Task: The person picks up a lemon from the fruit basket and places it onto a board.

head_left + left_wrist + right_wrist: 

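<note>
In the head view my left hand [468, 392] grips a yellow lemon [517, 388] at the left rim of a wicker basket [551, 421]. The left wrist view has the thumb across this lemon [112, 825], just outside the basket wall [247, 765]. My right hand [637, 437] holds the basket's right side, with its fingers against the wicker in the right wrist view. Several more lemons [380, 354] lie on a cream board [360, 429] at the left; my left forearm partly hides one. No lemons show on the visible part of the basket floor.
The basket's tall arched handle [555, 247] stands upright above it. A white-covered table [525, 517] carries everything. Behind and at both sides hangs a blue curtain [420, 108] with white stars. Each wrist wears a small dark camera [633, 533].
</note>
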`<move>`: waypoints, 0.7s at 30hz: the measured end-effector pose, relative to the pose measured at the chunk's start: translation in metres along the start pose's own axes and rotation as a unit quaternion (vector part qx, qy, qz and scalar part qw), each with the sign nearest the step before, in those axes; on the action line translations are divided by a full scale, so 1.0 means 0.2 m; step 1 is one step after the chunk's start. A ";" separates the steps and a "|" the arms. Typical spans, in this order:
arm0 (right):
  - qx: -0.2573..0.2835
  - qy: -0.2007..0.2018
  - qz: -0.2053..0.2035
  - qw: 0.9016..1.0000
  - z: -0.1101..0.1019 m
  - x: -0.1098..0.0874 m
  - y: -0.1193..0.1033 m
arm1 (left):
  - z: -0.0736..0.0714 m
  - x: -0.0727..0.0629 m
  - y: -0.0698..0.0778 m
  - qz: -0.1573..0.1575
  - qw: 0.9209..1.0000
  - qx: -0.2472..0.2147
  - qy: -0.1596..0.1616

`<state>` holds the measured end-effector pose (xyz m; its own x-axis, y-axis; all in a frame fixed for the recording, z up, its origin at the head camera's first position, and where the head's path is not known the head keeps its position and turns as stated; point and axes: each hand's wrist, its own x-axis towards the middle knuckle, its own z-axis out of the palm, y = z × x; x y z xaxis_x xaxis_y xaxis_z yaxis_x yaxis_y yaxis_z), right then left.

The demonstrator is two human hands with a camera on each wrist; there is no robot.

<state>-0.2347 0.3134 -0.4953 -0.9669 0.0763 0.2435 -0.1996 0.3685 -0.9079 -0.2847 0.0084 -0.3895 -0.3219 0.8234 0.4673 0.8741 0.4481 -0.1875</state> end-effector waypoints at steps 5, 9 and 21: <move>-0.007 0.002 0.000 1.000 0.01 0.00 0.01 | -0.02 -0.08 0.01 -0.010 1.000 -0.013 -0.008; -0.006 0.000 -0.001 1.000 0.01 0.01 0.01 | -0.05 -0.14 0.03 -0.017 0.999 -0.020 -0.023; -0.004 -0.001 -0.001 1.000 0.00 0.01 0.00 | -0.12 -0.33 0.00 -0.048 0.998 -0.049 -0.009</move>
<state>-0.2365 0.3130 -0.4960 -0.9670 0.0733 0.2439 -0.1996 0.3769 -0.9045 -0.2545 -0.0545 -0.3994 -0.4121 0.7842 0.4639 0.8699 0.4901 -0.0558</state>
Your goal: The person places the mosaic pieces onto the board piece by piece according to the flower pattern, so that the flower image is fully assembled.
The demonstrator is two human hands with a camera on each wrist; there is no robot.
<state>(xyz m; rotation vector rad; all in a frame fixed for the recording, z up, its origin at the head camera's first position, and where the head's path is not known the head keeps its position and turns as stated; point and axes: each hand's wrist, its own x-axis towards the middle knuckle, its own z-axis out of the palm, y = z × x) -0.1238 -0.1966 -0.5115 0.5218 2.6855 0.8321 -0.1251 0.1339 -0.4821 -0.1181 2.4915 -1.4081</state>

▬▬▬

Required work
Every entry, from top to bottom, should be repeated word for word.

Output
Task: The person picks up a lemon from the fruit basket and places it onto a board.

head_left + left_wrist + right_wrist: 

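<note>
In the head view my left hand [468, 392] grips a yellow lemon [517, 388] at the left rim of a wicker basket [551, 421]. The left wrist view has the thumb across this lemon [112, 825], just outside the basket wall [247, 765]. My right hand [637, 437] holds the basket's right side, with its fingers against the wicker in the right wrist view. Several more lemons [380, 354] lie on a cream board [360, 429] at the left; my left forearm partly hides one. No lemons show on the visible part of the basket floor.
The basket's tall arched handle [555, 247] stands upright above it. A white-covered table [525, 517] carries everything. Behind and at both sides hangs a blue curtain [420, 108] with white stars. Each wrist wears a small dark camera [633, 533].
</note>
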`<move>`: waypoints, 0.7s at 30hz: the measured end-effector pose, relative to the pose measured at the chunk's start: translation in metres along the start pose's own axes and rotation as a unit quaternion (vector part qx, qy, qz and scalar part qw), each with the sign nearest the step before, in those axes; on the action line translations are divided by a full scale, so 1.0 means 0.2 m; step 1 is one step after the chunk's start. A ";" separates the steps and a "|" the arms. Typical spans, in this order:
arm0 (right):
  - qx: -0.2573..0.2835
  - qy: -0.2007..0.2018
  - qz: -0.2053..0.2035
  - qw: 0.9016..1.0000
  - z: -0.1101..0.1019 m
  - x: -0.1098..0.0874 m
  - y: -0.1193..0.1033 m
arm1 (left):
  - z: -0.0736..0.0714 m
  - x: -0.0727..0.0629 m
  - y: -0.0698..0.0778 m
  - qz: -0.1573..0.1575
  - qw: 0.9209..1.0000
  - qx: -0.2472..0.2147
  - qy: -0.1596..0.1616

`<state>` holds the measured end-effector pose (xyz m; its own x-axis, y-axis; all in a frame fixed for the recording, z up, its origin at the head camera's first position, and where the head's path is not known the head keeps its position and turns as stated; point and axes: each hand's wrist, its own x-axis towards the middle knuckle, its own z-axis out of the palm, y = z × x; x y z xaxis_x xaxis_y xaxis_z yaxis_x yaxis_y yaxis_z), right then left.

The demonstrator is two human hands with a camera on each wrist; there is no robot.

<state>-0.2347 0.3134 -0.4953 -0.9669 0.0763 0.2435 -0.1996 0.3685 -0.9079 -0.2847 0.0084 -0.3895 -0.3219 0.8234 0.4673 0.8741 0.4481 -0.1875</state> end-effector waypoints at steps 5, 9 and 21: <move>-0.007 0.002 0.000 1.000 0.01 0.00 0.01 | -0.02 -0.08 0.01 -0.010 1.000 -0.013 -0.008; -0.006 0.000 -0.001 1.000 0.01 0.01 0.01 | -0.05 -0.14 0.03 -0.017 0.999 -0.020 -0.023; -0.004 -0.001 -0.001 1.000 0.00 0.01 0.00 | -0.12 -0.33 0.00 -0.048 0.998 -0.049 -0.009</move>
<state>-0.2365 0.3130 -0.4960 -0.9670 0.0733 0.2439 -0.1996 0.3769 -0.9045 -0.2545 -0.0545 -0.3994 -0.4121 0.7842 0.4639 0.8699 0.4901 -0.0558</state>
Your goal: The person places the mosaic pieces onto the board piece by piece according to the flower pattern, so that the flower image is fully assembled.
The demonstrator is two human hands with a camera on each wrist; there is no robot.
<state>(xyz m; rotation vector rad; all in a frame fixed for the recording, z up, its origin at the head camera's first position, and where the head's path is not known the head keeps its position and turns as stated; point and axes: each hand's wrist, its own x-axis towards the middle knuckle, its own z-axis out of the palm, y = z × x) -0.1238 -0.1966 -0.5115 0.5218 2.6855 0.8321 -0.1251 0.1339 -0.4821 -0.1181 2.4915 -1.4081</state>

For this exercise, nothing more remains to be given.